Work request:
Work out how many lines of the listing below contain the word "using". Respond with that number only.

Material supplied:
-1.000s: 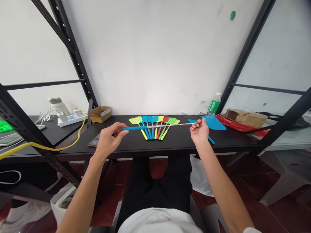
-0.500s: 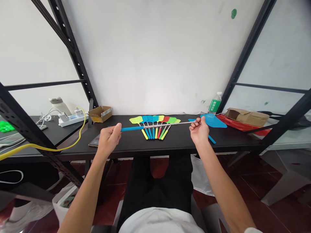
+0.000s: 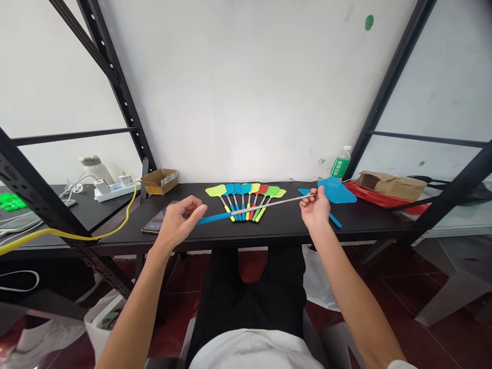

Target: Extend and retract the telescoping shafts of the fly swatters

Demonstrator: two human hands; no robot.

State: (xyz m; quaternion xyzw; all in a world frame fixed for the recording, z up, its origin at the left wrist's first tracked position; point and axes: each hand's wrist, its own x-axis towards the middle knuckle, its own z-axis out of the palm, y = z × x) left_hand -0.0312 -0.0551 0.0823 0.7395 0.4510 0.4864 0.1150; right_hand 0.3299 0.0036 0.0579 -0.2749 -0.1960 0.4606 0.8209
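Observation:
A blue fly swatter with an extended metal shaft stretches between my hands above the desk. My right hand pinches the shaft close to its blue mesh head. At the other end, my left hand is loosened, with a gap between thumb and curled fingers. The end of the blue handle lies by the left thumb, partly hidden by the hand. Behind the shaft, several shorter swatters in yellow, blue, red and green lie fanned out on the desk. Another blue swatter lies under my right hand, mostly covered.
On the black desk stand a small cardboard box and, far right, a green-labelled bottle. A tablet-like device lies behind my left hand. A yellow cable crosses at left. A red bag with brown packaging lies at right.
My left hand has loosened its grip on the blue handle, and its fingers have opened. The handle end has dipped, so the swatter now slants down to the left. My right hand keeps its pinch.

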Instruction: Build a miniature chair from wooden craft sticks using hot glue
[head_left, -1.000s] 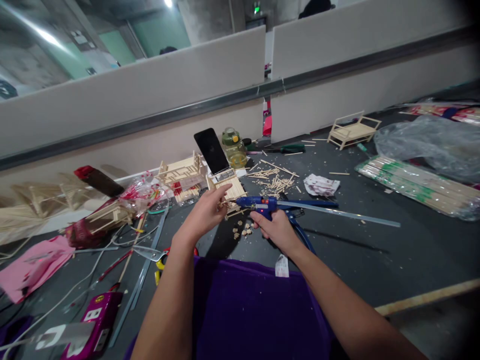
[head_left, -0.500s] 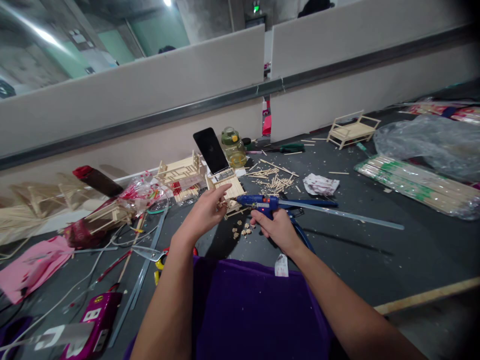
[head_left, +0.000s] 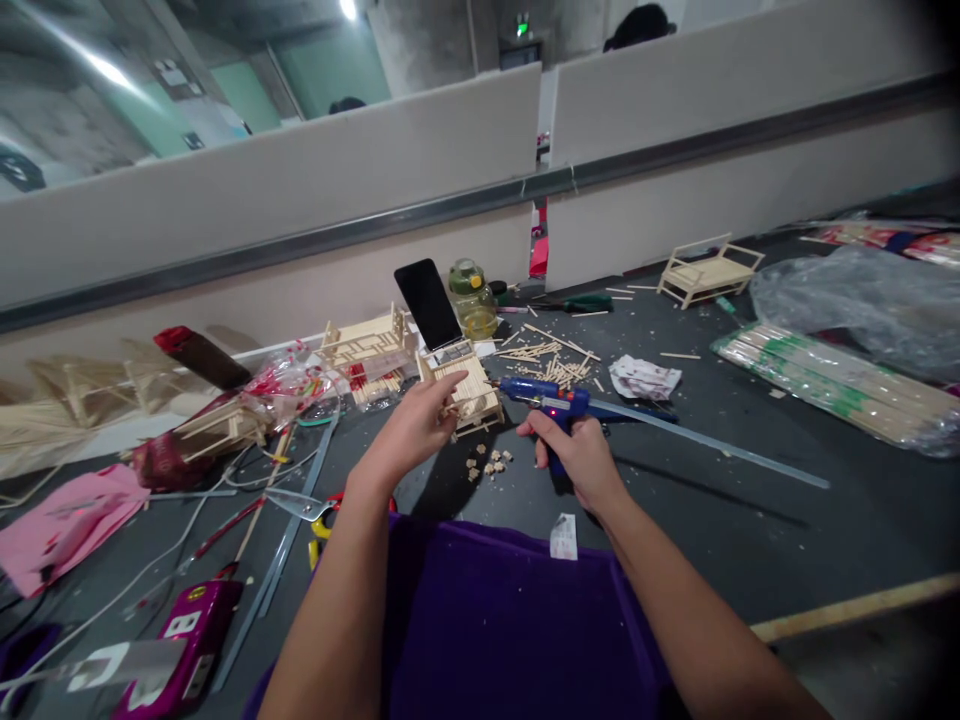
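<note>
My right hand (head_left: 577, 450) grips a blue hot glue gun (head_left: 551, 395), its nozzle pointing left and a long clear glue stick (head_left: 720, 440) running out of its back. My left hand (head_left: 420, 420) is closed on the near left side of a small model bench made of wooden sticks (head_left: 474, 385), index finger stretched along it. Part of the bench is hidden behind that hand. The nozzle is just off the bench's right side. Several tiny flower-shaped wooden pieces (head_left: 491, 465) lie on the table below it.
A phone (head_left: 429, 300) leans behind the bench, beside a green-lidded bottle (head_left: 472, 300). Loose sticks (head_left: 555, 365), crumpled paper (head_left: 645, 378) and a second model bench (head_left: 709, 272) lie rightward. At left are scissors (head_left: 300, 505), cables and a magenta power strip (head_left: 180, 645).
My right hand has drawn the glue gun back to the right, so the nozzle has left the bench. My left hand stays at the bench. The view has shifted slightly.
</note>
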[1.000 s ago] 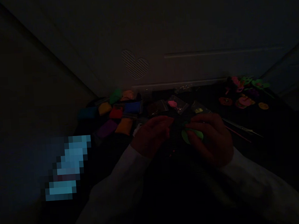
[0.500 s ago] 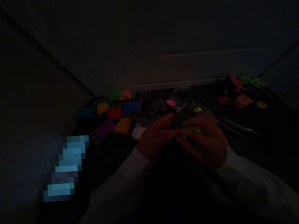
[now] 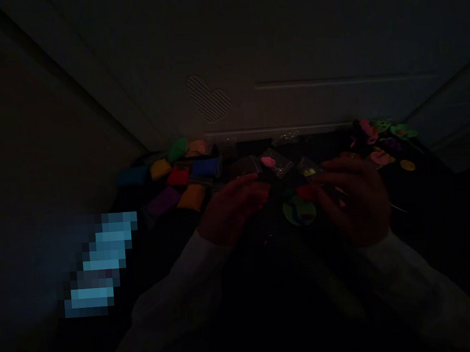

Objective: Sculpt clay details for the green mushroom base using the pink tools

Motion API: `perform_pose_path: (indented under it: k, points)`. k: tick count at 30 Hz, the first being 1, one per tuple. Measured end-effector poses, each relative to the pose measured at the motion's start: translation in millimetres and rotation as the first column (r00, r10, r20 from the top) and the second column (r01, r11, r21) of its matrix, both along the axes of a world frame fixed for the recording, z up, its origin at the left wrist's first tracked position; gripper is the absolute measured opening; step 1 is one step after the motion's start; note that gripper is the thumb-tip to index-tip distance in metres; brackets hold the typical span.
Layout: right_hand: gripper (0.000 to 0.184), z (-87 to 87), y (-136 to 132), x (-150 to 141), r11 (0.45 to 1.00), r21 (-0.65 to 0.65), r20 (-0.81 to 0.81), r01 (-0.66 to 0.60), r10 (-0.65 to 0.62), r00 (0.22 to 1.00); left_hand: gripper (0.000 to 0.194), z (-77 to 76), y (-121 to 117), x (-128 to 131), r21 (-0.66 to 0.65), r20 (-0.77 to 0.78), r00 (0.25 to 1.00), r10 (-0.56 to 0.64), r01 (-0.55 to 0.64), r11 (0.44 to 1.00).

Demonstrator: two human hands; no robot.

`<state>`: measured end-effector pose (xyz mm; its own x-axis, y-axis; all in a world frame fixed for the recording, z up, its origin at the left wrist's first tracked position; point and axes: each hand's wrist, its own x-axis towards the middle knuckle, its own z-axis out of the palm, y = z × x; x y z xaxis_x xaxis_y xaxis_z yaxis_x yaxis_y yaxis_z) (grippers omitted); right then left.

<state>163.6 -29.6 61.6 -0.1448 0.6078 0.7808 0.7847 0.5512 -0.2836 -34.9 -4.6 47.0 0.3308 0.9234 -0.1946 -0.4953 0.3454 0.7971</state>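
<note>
In dim light, a round green disc (image 3: 297, 210) with a blue band lies in front of me on the dark table. A red piece (image 3: 305, 193) shows at its upper edge. My right hand (image 3: 353, 200) is over the disc's right side, thumb and forefinger drawn together close to the red piece; whatever they pinch is too dark to make out. Left of the disc, my left hand (image 3: 233, 211) is closed, its fingers curled and bunched. What it holds, if anything, is hidden.
Colourful clay packets, among them a purple one (image 3: 164, 201) and an orange one (image 3: 192, 197), lie at the left. Behind the hands is a clear bag with a pink lump (image 3: 268, 162). Finished-looking coloured shapes (image 3: 379, 158) sit back right. A pale panel (image 3: 314, 106) rises behind the table.
My hands have parted from fingertip contact: the left moved left, the right moved right. The green disc now shows more fully between them. The white lump by the left hand is now covered.
</note>
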Motion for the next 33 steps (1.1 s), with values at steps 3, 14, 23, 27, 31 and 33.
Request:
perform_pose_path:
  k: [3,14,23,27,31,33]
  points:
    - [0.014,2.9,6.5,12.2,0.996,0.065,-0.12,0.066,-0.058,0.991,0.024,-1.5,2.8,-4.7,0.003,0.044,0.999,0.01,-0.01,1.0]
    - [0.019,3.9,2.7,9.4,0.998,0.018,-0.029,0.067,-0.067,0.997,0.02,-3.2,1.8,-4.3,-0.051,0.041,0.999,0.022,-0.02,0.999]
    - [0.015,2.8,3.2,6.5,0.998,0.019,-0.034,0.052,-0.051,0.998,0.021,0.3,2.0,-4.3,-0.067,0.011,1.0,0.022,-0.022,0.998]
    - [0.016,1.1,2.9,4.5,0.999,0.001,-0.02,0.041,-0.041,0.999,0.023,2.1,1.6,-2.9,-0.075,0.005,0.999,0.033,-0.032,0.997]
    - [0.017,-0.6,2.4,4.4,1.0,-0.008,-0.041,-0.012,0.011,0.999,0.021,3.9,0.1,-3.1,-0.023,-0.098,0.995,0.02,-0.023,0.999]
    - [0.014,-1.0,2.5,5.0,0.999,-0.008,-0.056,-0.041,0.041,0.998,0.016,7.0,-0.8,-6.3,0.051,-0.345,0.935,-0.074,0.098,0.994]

Answer section:
2